Computer models of spatially-patterning gene networks

Computer models of spatially-patterning gene networks

Enough is known about the genetics of limb development to be sure that it involves many signalling molecules (Shh, BMPs, FGFs, Wnts) and many transcription factors (Msx, Hox, Meis) which are wired together into a complex gene network. We aim to explore how these networks function within the computer model – both in control of the cell behaviours that govren the limb bud shape, and also in another famous patterning case: the spatial organisation of the skeletal elements.

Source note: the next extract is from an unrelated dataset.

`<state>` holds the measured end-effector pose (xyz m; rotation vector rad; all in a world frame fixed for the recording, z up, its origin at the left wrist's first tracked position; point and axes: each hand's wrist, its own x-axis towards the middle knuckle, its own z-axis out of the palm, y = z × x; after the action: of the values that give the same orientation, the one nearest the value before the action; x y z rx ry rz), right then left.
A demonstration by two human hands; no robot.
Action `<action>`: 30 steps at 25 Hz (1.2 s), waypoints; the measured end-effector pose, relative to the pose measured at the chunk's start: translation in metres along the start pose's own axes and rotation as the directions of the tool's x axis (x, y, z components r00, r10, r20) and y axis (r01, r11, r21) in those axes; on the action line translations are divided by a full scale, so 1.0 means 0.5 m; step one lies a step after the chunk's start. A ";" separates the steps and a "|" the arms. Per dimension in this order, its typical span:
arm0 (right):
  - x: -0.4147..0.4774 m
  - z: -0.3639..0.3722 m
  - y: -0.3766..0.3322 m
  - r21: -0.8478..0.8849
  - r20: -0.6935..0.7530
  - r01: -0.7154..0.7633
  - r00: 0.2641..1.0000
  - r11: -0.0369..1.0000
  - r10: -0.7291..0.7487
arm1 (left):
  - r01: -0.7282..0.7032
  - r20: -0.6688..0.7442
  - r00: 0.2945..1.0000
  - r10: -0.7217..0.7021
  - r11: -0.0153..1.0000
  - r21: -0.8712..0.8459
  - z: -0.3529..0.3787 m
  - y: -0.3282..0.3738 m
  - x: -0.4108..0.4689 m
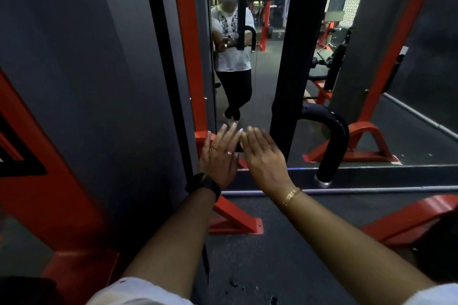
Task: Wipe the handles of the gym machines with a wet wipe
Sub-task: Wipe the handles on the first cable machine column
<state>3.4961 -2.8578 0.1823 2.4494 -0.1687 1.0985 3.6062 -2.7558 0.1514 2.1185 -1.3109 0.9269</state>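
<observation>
My left hand (219, 156) and my right hand (265, 156) are stretched out side by side in the centre of the head view, backs up, fingers straight. Neither holds anything, and no wet wipe shows. A black curved padded handle (333, 141) with a metal end cap hangs from a black vertical bar (292, 62) just right of my right hand, not touched by it. My left wrist carries a black watch and my right wrist a gold bracelet.
A wall mirror (260, 96) straight ahead reflects a person and the gym behind. Red machine frame posts (189, 44) and red floor feet (238, 220) stand left and right. A grey panel (99, 82) fills the left. Dark rubber floor lies below.
</observation>
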 end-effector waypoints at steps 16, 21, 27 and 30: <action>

For skeletal patterning, different patterning strategies have been proposed within the literature to explain the process ranging from pure “Turing-type” reaction-diffusion models at one extreme, to morphogene gradient models on the other. We are exploring the ways that these different principles might work at the detailed level of gene regulatory networks. We have written simulation software which allows the spatial-patterning capabilities of millions of different gene networks to be explored. Currently the model is 1-dimensional, but will soon be extended to 3D and placed within the context of the normal limb morphology. In parallel with this, we are using OPT and confocal microscopy to gather accurate 3D expression data on genes thought to be involved in the initiation of mesenchymal condensation. Our goal will then be to test existing hypotheses and explore new ideas about how this particular example of pattern formation is controlled.